To begin with this album was meant to focus solely on guitar and vocals. But little by little Yael and David padded out the sonorous architecture and formed a team. Xavier Tribolet (drums), Laurent David (bass), Voed Nir (cello) and Julien Feltin (electric guitar) joined them as well as S.Husky Huskolds for the mix (Tom Waits, Fiona Apple, Me’Shell Ndegeocello). The instrumentation is pretty minimalist here yet incredibly colourful with the participation of the brass section, the Mellotron, the cello and some programming. Recorded in the young woman’s flat in Paris the 13 songs contain a part of Yael happy (Endless Song of Happiness) and melancholic (Paris, Lonely) existence.
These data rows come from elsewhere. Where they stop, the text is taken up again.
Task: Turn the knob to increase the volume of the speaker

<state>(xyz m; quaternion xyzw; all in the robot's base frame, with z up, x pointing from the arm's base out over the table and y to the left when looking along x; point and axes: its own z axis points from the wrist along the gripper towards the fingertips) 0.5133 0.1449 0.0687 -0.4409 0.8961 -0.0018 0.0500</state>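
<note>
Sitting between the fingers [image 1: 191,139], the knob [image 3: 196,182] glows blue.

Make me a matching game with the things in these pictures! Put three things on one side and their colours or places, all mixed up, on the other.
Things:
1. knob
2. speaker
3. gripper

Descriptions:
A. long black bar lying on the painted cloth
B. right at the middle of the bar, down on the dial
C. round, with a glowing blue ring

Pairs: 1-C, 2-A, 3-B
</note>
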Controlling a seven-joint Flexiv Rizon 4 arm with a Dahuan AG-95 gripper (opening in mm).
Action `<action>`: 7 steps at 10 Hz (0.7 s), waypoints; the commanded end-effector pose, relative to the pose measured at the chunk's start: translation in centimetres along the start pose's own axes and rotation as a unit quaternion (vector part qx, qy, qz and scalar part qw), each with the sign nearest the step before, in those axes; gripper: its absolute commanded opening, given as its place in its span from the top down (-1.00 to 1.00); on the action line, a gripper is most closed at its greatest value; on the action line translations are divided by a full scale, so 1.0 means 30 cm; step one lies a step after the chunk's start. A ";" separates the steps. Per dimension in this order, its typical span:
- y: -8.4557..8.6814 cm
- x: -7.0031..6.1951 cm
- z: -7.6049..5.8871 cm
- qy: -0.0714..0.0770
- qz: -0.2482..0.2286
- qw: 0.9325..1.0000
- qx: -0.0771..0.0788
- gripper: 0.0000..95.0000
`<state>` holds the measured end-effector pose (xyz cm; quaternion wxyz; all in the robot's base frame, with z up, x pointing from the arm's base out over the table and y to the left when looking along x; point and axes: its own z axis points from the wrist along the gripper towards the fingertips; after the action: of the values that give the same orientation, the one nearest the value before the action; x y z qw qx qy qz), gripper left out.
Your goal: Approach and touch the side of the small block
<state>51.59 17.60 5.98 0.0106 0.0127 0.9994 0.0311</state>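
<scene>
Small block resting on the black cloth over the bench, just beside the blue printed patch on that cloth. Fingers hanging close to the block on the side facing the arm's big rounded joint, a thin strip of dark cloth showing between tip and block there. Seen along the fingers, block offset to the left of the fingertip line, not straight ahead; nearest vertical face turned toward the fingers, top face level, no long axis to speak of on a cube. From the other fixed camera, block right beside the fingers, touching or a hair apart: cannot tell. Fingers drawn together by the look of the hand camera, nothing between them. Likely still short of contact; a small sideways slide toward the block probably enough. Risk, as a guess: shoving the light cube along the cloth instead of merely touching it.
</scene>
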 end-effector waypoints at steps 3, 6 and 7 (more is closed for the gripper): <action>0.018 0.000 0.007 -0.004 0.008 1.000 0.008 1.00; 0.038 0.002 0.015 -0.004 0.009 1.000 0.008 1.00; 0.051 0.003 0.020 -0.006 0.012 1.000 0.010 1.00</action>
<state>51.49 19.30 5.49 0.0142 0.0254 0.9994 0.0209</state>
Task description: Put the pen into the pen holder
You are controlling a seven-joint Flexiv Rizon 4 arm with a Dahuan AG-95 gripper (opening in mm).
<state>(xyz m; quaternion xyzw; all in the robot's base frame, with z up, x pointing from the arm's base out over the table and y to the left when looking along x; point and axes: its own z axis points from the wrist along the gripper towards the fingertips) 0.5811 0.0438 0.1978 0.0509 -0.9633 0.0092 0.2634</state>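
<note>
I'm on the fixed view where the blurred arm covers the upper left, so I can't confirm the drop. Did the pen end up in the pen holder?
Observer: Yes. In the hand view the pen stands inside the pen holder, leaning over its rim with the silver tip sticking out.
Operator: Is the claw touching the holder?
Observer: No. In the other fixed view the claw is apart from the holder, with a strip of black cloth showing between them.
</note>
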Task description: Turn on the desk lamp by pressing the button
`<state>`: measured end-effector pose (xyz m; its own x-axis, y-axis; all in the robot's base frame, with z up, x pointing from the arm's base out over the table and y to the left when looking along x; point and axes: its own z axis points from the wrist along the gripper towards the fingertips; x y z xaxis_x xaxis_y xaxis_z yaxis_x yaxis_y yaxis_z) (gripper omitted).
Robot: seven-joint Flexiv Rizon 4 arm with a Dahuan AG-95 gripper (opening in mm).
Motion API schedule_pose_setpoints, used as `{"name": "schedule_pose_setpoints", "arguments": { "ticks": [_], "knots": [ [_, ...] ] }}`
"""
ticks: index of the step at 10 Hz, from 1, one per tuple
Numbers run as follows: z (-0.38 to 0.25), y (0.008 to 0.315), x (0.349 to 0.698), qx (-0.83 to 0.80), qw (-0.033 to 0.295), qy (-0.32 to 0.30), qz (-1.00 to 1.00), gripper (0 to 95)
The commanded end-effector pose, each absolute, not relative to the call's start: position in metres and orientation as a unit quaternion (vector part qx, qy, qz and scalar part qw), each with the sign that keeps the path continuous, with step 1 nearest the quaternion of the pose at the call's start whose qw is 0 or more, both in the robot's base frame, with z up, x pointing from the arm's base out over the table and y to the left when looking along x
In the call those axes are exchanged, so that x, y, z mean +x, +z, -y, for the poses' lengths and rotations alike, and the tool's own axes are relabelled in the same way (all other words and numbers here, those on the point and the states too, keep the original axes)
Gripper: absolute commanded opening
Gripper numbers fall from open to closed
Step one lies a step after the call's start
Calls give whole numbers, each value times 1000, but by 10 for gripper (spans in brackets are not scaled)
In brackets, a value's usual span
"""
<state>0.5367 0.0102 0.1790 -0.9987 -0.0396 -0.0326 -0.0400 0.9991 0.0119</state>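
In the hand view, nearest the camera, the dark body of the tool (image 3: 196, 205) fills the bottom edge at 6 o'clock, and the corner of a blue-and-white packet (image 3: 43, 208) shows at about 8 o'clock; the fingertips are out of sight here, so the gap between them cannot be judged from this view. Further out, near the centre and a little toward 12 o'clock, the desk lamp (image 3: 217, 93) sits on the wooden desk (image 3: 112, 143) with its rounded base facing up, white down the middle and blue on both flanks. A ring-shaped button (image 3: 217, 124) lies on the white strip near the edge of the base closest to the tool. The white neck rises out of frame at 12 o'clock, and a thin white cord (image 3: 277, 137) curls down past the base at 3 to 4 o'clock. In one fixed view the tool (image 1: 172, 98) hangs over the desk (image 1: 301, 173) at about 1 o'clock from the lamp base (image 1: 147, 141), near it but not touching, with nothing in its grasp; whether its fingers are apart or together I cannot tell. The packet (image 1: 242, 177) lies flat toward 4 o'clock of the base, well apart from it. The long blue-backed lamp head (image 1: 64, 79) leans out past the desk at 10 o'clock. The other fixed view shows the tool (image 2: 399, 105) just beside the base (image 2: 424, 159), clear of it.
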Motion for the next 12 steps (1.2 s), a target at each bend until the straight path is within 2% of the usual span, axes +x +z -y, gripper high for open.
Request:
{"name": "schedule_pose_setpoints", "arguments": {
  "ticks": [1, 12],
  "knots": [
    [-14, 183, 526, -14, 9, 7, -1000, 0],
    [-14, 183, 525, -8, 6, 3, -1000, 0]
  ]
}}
Some of them, like Yashanti or Lachlom dive into dreams, others like Baboker bathe in the serenity found at the break of day. Shelcha looks at a love with no future. The most outrageous is of course the cover of Britney Spears’ Toxic. Listening to these little marvels could possibly remind us of old friends like Tori Amos or Fiona Apple. Yet the ensemble isn’t witness to excessive borrowing or exaggerated sonorous marking, but quite the contrary revealing a sincerity and absolute musical clarity. In fact it is quite astonishing how something that sounds so familiar could seduce our ears with such a nude and original beauty. Perhaps it is due to the dominance of Hebrew, a language so rarely sung in this context, that comes across as universal as Cesaria Evora’s Portuguese Creole? Or is it the simply the very freshness exhaled by the personality of this young woman who discovers in New Soul - sung in English with a contagious optimism – that she is “a new soul, in this foreign world, hoping to learn a little”? “It was when I was really young that I sincerely believed to be an old soul reincarnated and I could even say it gave me a sense of superiority over others. But then as I subsequently did everything the wrong way round I concluded that it was actually my first time on earth and that I should learn to be a more humble.” On Far Far, she herself delivers this other perspective, that of a little girl who chases her dreams but who can only achieve them by accepting the “beautiful mess inside”. In short both her own personal history and that of this simply magical record.